- **Exercise goal**: Please return each entry that follows exactly as written, and keep the pictures out.

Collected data
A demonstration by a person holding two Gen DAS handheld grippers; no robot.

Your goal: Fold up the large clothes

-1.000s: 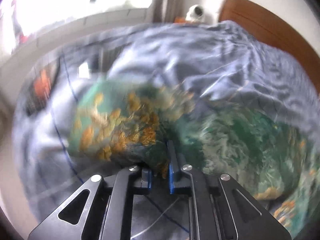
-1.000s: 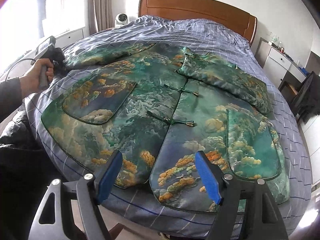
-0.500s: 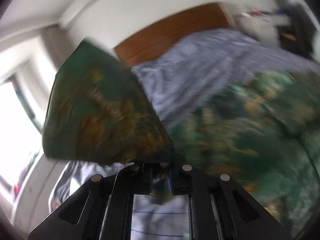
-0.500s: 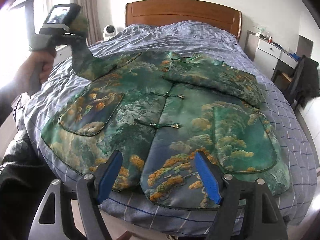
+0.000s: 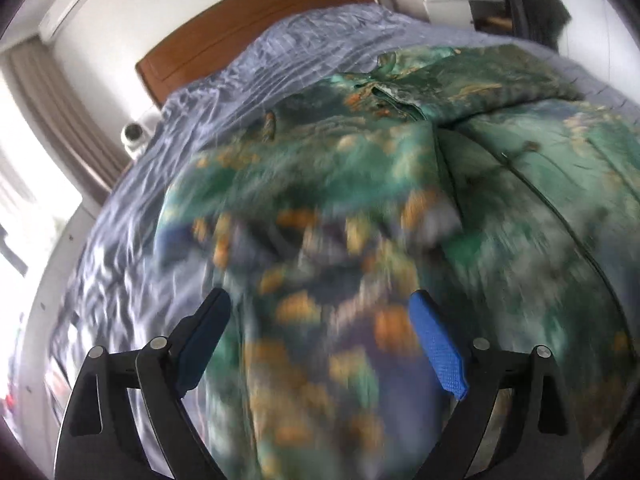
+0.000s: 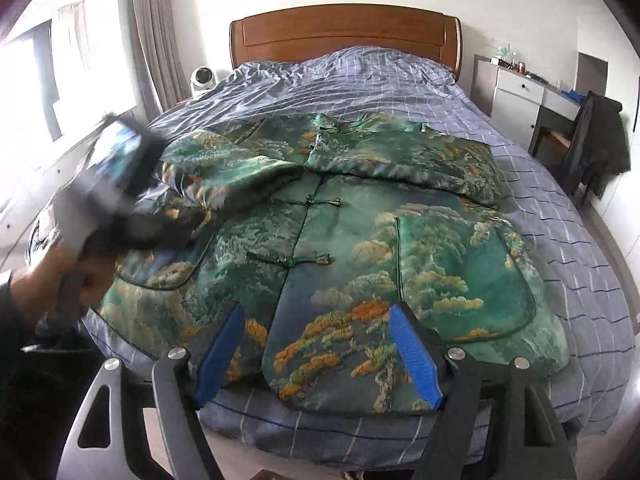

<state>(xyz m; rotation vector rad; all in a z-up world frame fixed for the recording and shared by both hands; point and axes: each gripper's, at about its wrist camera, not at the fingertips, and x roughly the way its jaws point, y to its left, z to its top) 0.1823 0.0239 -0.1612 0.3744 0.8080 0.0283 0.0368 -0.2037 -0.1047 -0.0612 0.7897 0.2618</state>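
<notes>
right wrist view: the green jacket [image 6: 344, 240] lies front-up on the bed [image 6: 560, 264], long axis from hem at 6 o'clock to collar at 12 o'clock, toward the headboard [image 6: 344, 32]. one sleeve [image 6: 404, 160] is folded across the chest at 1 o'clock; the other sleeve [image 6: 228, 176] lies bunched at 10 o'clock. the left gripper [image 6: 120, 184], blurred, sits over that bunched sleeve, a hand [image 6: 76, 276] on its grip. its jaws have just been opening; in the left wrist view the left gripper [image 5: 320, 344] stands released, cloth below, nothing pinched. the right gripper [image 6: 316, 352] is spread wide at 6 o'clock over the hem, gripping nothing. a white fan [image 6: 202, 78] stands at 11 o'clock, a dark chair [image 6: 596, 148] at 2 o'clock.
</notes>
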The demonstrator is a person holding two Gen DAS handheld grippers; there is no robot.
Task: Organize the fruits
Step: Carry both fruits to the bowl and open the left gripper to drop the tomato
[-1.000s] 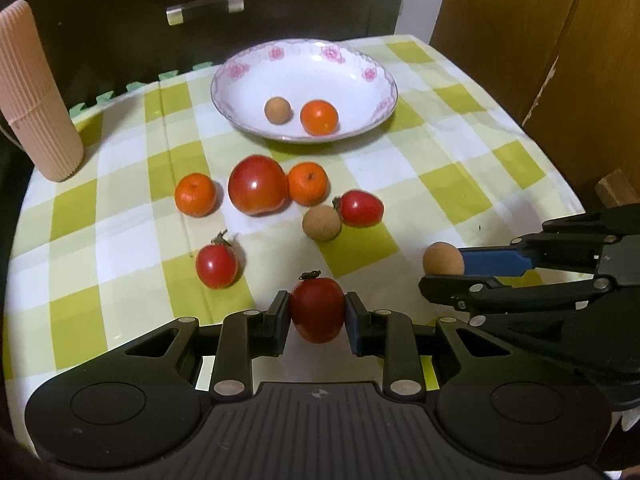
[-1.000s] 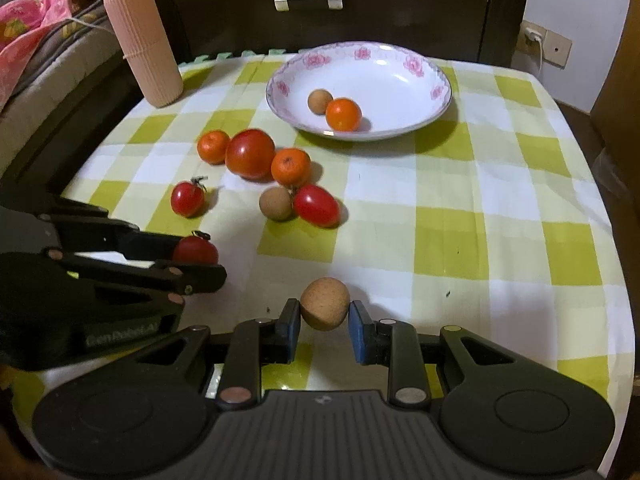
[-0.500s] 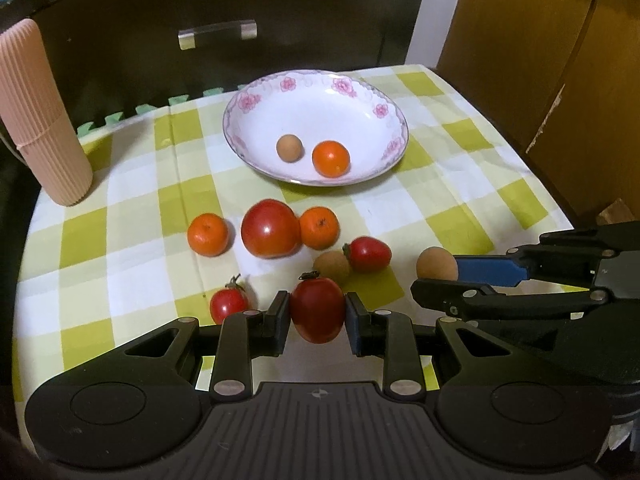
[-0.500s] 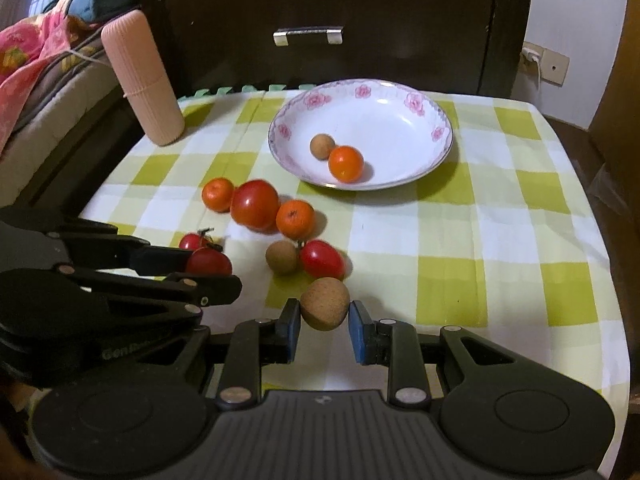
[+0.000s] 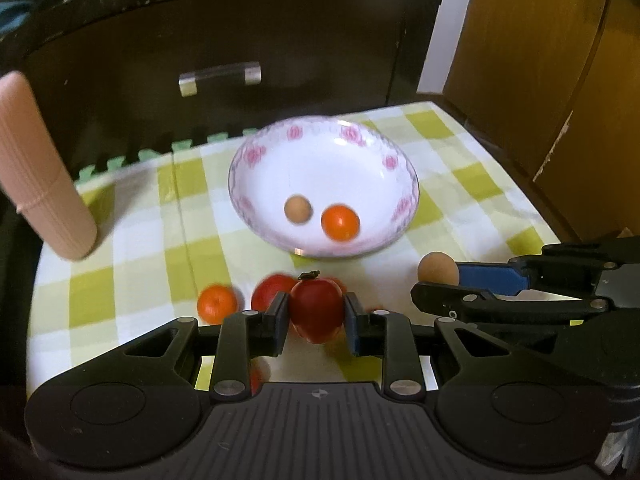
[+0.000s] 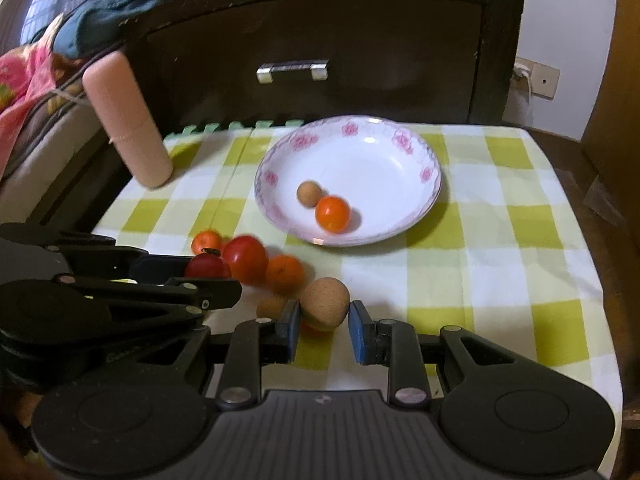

- **Result for this task**:
A demonstration by a person holding two Gen DAS handheld grippers; no robot.

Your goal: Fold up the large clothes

-1.000s: 
-1.000s: 
-0.500s: 
-0.500s: 
+0.000s: 
+0.000s: 

<state>(xyz m; rotation vector rad; all in a z-up world frame fixed for the recording and shared by both hands; point and axes: each gripper's, at about its wrist camera, not at the fingertips, and x roughly the way its jaws point, y to its left, z to its top) 0.1823 0.0239 -0.1612 0.3744 0.8080 0.0283 0.0368 -0.2037 -0.1047 -0.0612 0.7897 0.2618</state>
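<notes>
right wrist view: the green jacket [image 6: 344, 240] lies front-up on the bed [image 6: 560, 264], long axis from hem at 6 o'clock to collar at 12 o'clock, toward the headboard [image 6: 344, 32]. one sleeve [image 6: 404, 160] is folded across the chest at 1 o'clock; the other sleeve [image 6: 228, 176] lies bunched at 10 o'clock. the left gripper [image 6: 120, 184], blurred, sits over that bunched sleeve, a hand [image 6: 76, 276] on its grip. its jaws have just been opening; in the left wrist view the left gripper [image 5: 320, 344] stands released, cloth below, nothing pinched. the right gripper [image 6: 316, 352] is spread wide at 6 o'clock over the hem, gripping nothing. a white fan [image 6: 202, 78] stands at 11 o'clock, a dark chair [image 6: 596, 148] at 2 o'clock.
</notes>
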The demonstrator is a person holding two Gen DAS handheld grippers; there is no robot.
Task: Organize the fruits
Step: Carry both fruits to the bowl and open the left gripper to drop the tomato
[-1.000s] 
[-1.000s] 
[-0.500s] 
[-0.500s] 
[+0.000s] 
[+0.000s] 

This response contains the complete answer.